- Born: December 4, 1893 Hastings, Nebraska
- Died: January 26, 1969 (aged 75) Albuquerque, New Mexico
- Education: Art Institute of Chicago
- Known for: Painting, art education, printing

= Dorothea Fricke Whitcraft =

American printmaker and painter (1893–1969)

Dorothea Maria "Dora" Fricke Whitcraft (December 4, 1893 – January 26, 1969) was an American painter, art educator, art advocate, and social innovator who significantly contributed to the 20th-century artistic development of Albuquerque, New Mexico, and the greater American Southwest.
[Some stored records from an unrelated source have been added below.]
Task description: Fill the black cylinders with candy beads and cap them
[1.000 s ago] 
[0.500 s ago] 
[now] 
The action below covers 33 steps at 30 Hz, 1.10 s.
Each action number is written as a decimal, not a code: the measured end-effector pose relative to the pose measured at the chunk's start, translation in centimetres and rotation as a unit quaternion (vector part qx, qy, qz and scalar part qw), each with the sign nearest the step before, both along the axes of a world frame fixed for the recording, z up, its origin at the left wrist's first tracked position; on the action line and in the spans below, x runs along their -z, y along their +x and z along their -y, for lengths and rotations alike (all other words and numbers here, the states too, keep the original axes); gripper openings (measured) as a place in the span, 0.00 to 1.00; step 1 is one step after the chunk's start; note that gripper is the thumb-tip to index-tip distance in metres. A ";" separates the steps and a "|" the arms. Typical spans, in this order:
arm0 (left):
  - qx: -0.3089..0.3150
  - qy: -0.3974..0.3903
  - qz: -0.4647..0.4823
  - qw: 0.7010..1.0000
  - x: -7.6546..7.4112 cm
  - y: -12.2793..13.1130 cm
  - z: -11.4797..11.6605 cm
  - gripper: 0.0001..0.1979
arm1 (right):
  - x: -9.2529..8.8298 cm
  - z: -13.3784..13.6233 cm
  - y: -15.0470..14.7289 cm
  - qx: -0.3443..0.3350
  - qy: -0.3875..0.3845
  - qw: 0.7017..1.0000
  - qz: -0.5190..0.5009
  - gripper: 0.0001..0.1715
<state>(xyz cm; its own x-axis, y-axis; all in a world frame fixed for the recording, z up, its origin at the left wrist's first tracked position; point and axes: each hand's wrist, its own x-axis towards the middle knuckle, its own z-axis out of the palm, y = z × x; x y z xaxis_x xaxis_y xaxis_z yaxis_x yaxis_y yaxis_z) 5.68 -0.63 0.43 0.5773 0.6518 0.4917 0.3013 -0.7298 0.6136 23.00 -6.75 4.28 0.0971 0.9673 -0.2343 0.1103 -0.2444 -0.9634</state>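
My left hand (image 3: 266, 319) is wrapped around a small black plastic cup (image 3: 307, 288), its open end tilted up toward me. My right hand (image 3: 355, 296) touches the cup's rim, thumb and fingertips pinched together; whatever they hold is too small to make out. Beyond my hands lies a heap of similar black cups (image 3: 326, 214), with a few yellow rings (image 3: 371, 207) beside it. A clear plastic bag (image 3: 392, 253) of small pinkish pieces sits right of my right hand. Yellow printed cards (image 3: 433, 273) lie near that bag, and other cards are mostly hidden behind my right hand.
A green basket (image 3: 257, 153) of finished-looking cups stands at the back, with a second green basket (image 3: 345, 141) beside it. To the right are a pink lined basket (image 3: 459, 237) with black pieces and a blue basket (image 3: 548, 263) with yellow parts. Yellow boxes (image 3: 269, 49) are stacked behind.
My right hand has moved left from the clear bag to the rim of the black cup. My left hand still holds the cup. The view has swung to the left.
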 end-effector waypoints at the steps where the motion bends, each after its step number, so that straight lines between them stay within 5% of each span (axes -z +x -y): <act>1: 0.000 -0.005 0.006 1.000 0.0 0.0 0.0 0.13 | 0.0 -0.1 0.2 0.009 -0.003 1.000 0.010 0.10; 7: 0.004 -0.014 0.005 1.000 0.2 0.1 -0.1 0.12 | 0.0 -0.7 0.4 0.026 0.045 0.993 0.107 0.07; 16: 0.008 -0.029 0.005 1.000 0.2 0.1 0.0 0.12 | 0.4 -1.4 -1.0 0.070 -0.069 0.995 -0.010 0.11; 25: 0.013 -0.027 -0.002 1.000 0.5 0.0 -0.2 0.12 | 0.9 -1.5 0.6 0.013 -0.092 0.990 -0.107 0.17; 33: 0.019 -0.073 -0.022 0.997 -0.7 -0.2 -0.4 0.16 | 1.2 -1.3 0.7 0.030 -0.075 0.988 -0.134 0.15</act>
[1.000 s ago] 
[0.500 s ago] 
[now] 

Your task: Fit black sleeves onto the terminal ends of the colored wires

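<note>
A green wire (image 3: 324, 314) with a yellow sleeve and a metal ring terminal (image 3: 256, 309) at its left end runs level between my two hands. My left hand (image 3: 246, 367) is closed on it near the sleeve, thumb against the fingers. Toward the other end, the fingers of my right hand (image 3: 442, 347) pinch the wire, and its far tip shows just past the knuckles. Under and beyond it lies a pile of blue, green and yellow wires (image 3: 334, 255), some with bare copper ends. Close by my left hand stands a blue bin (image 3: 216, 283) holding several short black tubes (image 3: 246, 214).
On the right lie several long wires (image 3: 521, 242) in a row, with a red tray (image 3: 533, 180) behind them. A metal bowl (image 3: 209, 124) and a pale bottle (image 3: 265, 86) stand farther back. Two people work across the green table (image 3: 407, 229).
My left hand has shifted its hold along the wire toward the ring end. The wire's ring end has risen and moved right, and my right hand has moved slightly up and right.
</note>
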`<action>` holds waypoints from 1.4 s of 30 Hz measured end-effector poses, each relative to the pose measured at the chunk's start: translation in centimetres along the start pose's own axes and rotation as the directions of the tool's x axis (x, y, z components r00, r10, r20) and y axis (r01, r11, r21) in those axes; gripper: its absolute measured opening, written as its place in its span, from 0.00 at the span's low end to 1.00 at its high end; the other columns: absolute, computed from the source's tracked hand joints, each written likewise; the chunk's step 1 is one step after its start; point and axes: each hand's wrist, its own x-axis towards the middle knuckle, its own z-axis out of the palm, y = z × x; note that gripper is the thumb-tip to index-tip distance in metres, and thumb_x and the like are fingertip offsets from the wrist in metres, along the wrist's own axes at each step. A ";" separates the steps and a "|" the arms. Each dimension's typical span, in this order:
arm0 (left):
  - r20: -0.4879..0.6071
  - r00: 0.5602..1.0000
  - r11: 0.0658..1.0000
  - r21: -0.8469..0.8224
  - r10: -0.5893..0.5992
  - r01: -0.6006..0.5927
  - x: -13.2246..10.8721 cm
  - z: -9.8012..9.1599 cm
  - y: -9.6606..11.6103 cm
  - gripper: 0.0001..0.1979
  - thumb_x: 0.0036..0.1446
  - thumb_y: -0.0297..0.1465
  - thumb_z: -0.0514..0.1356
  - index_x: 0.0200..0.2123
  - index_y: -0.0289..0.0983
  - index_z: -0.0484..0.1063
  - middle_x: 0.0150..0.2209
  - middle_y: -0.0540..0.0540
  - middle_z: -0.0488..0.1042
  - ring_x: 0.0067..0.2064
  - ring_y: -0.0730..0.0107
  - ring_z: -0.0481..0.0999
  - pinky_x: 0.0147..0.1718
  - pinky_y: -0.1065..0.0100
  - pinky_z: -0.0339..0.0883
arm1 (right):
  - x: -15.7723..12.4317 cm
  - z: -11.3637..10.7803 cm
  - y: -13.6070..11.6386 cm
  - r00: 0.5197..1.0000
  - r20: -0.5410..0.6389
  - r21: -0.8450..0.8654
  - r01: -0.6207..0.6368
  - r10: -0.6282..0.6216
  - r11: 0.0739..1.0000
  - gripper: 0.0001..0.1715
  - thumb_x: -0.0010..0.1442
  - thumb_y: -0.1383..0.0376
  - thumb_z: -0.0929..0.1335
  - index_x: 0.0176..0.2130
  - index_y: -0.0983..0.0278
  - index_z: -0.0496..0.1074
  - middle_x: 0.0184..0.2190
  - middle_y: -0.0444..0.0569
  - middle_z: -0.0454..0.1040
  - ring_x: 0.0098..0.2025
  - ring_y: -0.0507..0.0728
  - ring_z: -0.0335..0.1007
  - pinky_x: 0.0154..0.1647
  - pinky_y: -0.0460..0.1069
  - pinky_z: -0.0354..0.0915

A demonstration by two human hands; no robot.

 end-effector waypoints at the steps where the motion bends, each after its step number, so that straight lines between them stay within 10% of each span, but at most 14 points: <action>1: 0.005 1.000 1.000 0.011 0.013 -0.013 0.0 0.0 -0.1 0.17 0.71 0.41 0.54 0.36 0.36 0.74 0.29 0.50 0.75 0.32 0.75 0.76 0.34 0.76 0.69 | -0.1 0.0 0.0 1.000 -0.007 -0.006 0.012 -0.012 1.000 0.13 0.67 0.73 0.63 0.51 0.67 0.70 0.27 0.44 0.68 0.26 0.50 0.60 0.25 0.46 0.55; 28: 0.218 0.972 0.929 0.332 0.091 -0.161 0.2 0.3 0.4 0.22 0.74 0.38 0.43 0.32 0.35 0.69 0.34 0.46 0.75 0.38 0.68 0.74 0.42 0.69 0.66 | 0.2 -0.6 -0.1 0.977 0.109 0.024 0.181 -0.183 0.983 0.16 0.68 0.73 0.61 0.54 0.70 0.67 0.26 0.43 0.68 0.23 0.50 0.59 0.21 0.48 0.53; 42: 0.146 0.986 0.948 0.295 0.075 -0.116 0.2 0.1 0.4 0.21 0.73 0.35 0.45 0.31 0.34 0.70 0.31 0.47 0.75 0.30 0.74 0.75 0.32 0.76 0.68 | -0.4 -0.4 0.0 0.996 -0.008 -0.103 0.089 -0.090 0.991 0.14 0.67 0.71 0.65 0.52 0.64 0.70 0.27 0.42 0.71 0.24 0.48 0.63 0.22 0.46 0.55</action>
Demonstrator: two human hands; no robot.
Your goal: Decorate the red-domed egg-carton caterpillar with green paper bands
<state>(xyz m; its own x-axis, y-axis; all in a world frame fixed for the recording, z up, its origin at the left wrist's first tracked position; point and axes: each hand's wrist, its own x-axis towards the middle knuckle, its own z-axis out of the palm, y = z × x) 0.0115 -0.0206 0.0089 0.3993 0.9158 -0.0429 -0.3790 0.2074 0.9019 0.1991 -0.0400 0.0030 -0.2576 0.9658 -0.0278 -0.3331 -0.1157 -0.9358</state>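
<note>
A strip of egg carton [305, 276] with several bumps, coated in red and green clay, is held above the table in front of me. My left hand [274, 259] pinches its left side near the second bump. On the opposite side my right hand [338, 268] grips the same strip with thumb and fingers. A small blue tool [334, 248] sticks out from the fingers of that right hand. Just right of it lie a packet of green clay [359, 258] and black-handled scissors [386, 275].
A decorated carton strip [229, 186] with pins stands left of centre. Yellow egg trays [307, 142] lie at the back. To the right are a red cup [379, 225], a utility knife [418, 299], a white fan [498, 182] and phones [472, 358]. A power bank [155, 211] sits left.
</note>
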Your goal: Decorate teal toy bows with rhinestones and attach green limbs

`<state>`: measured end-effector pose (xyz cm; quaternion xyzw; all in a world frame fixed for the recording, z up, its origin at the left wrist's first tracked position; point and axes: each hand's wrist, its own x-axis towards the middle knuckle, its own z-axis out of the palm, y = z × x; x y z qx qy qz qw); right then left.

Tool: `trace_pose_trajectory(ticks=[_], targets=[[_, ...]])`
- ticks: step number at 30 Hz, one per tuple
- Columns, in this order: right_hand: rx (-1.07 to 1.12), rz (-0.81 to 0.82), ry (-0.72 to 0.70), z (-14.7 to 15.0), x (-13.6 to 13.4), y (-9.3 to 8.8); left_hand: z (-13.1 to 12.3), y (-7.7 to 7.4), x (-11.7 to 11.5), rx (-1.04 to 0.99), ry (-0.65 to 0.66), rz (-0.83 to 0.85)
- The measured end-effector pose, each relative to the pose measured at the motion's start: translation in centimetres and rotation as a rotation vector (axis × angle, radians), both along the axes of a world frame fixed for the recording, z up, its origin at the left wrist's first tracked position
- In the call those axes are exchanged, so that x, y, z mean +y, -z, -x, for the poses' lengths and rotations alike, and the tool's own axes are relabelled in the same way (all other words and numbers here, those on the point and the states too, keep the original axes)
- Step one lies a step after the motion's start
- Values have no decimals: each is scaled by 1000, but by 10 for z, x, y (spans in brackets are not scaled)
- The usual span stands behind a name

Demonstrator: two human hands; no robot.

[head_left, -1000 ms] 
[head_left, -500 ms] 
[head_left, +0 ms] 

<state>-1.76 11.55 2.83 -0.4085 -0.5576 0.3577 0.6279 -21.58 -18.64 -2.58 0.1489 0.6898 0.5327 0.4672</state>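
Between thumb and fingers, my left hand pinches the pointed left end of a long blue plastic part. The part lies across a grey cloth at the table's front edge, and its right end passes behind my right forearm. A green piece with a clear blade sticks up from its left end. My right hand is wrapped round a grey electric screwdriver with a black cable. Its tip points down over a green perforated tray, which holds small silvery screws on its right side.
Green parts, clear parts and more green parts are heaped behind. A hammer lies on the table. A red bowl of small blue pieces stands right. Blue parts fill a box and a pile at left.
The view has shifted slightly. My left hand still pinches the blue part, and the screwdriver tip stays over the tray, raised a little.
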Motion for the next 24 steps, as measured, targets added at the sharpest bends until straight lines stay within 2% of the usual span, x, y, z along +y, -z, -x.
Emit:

Born in Hastings, Nebraska, on December 4, 1893, she played a pivotal role in establishing and promoting the arts in Albuquerque.

==Early life and education==
Dorothea Fricke attended the Art Institute of Chicago in the early 1920s. Due to health reasons, she moved to Albuquerque in 1925 and immediately translated her love for art into action.

In 1928, She founded the Art Department at the University of New Mexico (UNM). She was a key member of the art community and in 1930 she sat for a portrait by Nils Hogner. She served as the head of the Art Department from 1928 to 1936 and launched the UNM Summer Art School at Taos.

Recognizing the need for a city art museum, Dorothea dedicated her life to its establishment. She was a founding member of the New Mexico Art League in 1929 and actively participated in various artistic endeavors, including hosting an annual Beaux-arts costume ball and sponsoring shows, lectures, and performances.

Dorothea married Ellis Ebert Whitcraft, and they had two children, Doretta and Doremus. After Ellis's death in 1938, she returned to Washington DC, traveled to Europe in 1939, and then returned to Albuquerque.

Whitcraft exhibited her work, including "Tail Light," at the Tucson Fine Arts Association Exhibition in 1940 where she was staying with friend and fellow artist Charles Bolsius. She continued to contribute to the art community in Albuquerque, managing the Albuquerque Art Gallery in the 1940s.

In 1959, Whitcraft initiated fundraising for the Museum of Albuquerque through the Art League. In 1961, she led the formation of the Albuquerque Museum Association and played a key role in the establishment of the Museum of Albuquerque in 1968.

==Art==
Whitcraft was a skilled painter whose geometric abstractions of the desert were early regional examples of abstract expressionism. Her work is included in the collection of the Albuquerque Museum.

==Legacy and recognition==
Dorothea Whitcraft died on January 26, 1969, at the age of 75, in her home at 817 Rio Grande NW, Albuquerque, Bernalillo County, New Mexico. Her dedication to the arts was posthumously recognized in various ways, including the "Art in Albuquerque, 1880–1941: A Dorothea Whitcraft Memorial" exhibition in May 1969.

In February 1970, the Albuquerque Historical Society established the Dorothea Whitcraft Memorial Fund, dedicated to the purchase of arts and crafts books for the Albuquerque Public Library. The Dorothea Whitcraft Memorial Room was dedicated at the New Mexico Art League in October 1970, and the New Mexico Art League Show building was named the Dorothea Whitcraft Gallery.

Dorothea Whitcraft's contributions continue to be remembered and celebrated in the artistic landscape of Albuquerque.